[EXERCISE DIRECTIONS]: Search the listing for the word "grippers". Copy every line where it is found.

[MATERIAL PROVIDED]:
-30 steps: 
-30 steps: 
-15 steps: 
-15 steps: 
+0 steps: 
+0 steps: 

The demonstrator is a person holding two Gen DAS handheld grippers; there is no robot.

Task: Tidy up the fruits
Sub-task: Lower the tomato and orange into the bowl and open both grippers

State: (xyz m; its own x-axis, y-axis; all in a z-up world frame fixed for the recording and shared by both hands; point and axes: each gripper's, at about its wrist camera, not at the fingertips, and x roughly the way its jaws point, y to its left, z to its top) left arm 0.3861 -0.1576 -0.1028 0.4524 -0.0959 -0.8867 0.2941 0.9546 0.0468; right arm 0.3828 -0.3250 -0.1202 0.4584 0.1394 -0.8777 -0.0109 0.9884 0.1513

[TASK SOLUTION]:
The demonstrator is a person holding two Gen DAS handheld grippers; there is no robot.
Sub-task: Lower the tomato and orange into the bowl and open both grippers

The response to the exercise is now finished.